The architecture of MYSQL describes the relationships among the different components of the MYSQL System. It follows Client-Server Architecture. It is designed so that end users can access resources from the Computer that is the server using networking services. The Architecture of MYSQL contains the following major layers:
MySQL does not have a unique top layer, i.e., client. Network tools provide authentication, security, and connection handling in client-server models.
MySQL's second layer, or server, is the heart and soul of the database. It includes many operations, such as query parsing, optimization, analysis, caching, and all the built-in functions (e.g., dates, times, math, and encryption). At this level, any functionality, such as stored procedures, triggers, and views, can be used across storage engines.
All MySQL data is stored and retrieved in the storage engine's third layer. There are a few storage engines commonly used, including MyISAM and InnoDB. Storage engines communicate with MySQL servers using API.
How Does MySQL Respond To A Query?
The following are the steps involved in generating results at the client layer for a MySQL query:
- Clients send SQL statements to servers.
- Queries are checked in the query cache by the server. During this process, it returns the cached result if there is a hit. Else, it passes the SQL statement on to the next stage if there is no hit.
- A query execution plan is generated by parsing, preprocessing, and optimizing the SQL.
- A query execution engine calls the storage engine API to execute the plan.
- Results are sent to the client by the server.
Logical Architecture of MySQL
After introducing the three layers, it would be easier to understand the internal working of MySQL.
In the above diagram, the layer at the top is the Client Layer. The client instructs the server. A Client enters MYSQL commands and expressions using the Command Prompt and GUI screens. The output is displayed depending on whether the expressions and commands are valid. The Client layer is responsible for the following services:
To establish a connection with the server, the client must send a request, and the server must accept it. There is a thread for every client connection within the server process. Every time a client connects to the server at that time, it gets its own thread. This thread executes all client-side queries.

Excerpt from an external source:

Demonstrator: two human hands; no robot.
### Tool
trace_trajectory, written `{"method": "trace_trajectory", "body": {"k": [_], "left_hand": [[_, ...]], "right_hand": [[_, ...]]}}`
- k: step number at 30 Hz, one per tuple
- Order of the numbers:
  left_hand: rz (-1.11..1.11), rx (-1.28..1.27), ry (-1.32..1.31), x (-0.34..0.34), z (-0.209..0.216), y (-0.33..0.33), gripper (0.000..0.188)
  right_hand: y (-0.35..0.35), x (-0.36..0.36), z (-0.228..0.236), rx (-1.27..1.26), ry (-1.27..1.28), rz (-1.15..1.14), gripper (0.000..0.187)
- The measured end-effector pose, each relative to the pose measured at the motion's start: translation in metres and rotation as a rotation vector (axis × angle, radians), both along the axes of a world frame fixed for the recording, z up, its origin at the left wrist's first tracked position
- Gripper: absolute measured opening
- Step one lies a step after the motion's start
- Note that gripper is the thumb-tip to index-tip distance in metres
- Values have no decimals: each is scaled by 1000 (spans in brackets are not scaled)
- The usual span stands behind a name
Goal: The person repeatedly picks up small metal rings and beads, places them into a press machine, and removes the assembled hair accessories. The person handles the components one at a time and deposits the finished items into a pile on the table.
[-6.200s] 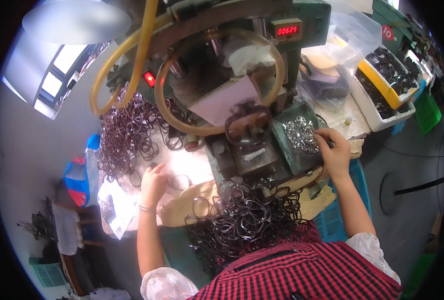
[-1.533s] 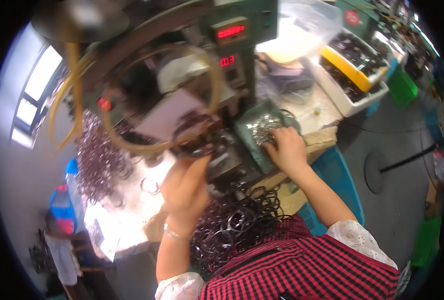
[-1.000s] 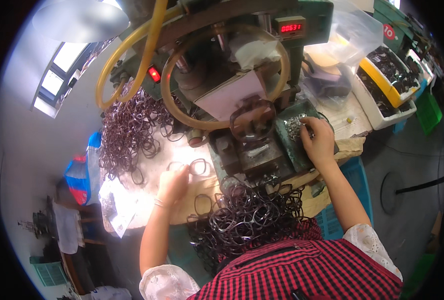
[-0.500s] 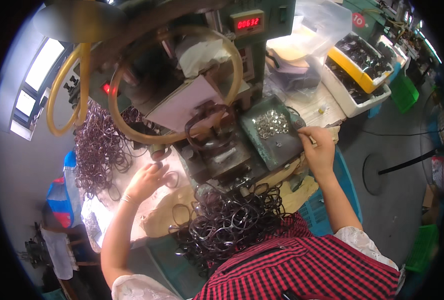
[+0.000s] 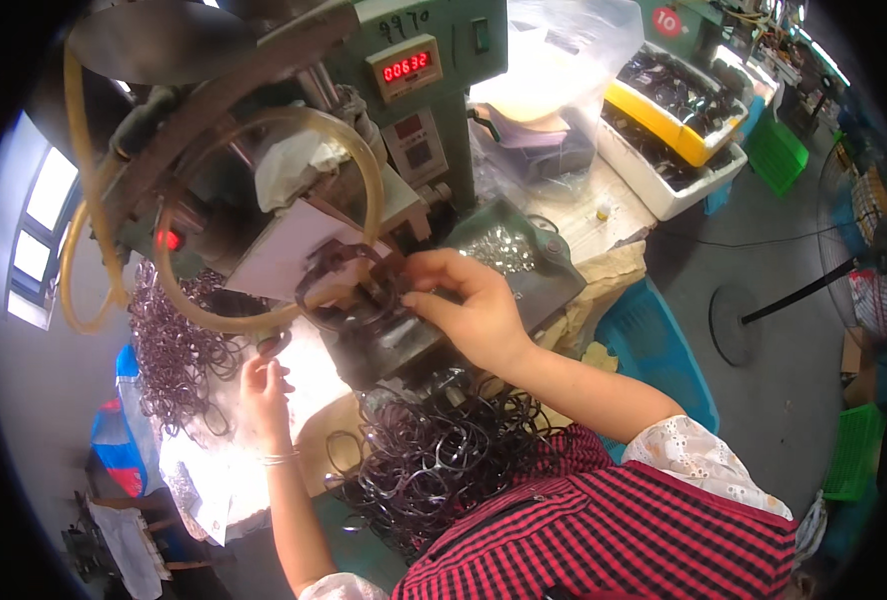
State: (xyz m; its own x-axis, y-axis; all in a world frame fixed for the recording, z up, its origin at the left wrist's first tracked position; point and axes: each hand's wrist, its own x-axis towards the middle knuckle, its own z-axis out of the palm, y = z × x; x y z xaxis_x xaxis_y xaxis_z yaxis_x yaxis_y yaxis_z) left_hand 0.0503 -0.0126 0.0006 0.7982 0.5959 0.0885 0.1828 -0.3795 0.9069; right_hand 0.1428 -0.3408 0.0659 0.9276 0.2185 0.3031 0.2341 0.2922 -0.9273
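Observation:
My right hand [image 5: 476,310] reaches to the die of a green bench press [image 5: 439,190]. Its thumb and index finger come together beside a dark oval band [image 5: 314,290] that sits around the die. Whatever is between those fingertips is too small to make out. My left hand [image 5: 267,388] is below a dark rounded machine part [image 5: 274,345], fingers loosely bent and apart, with nothing visible in them. Behind my right wrist, a green metal tray [image 5: 564,272] holds small shiny metal pieces [image 5: 502,248]. A heap of dark glossy bands [image 5: 444,455] lies in front of me.
More dark bands [image 5: 179,350] are piled left of the press. A yellowish hose [image 5: 379,185] loops before it. On the right stand a blue basket [image 5: 664,345], a yellow bin [image 5: 654,125], a white bin [image 5: 679,205] and a fan stand [image 5: 732,325].
My right hand has moved left from the tray's edge to the die. My left hand has drawn its fingers in near the rounded machine part. The view has shifted, turning slightly.

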Motion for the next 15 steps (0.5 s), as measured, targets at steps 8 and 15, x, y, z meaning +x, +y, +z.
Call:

Queries executed by the connection run on one core or CPU corresponding to one thread. Every time a new connection is initiated, the server caches the threads, so it doesn't have to create and destroy them every time. The API in MySQL 5.5 and higher supports thread-pooling plugins so that a small pool of threads can handle many connections.
When a client connects to the MySQL server, authentication is performed on the server side. An authentication process takes place through the use of a username and password.
Once the user has authenticated successfully, the server checks if the user is authorized to run certain queries on the database.
Throughout the MYSQL architecture, the second layer is responsible for the logical functioning of the relational database manager. This MYSQL system layer is known as the "Brain of MySQL Architecture." When the server receives a request from the client, it sends the output as soon as it matches the request. MySQL server consists of the following sub-components:
Connection Thread Handling
When a client sends a request to the server, the server accepts the request, and the client is connected. Whenever a client is connected to the server at that time, the connection gets its own thread. The server Layer provides thread handling for this thread. Also, thread handling handles the client-side queries executed by a thread.
A "parse tree" is built from the tokens of the query by MySQL's parser. Interpreting and validating the query is performed by the parser based on MySQL's SQL grammar. As an example, it checks that the tokens in the query are correct and in the right order, as well as invalid quoted strings that aren't terminated.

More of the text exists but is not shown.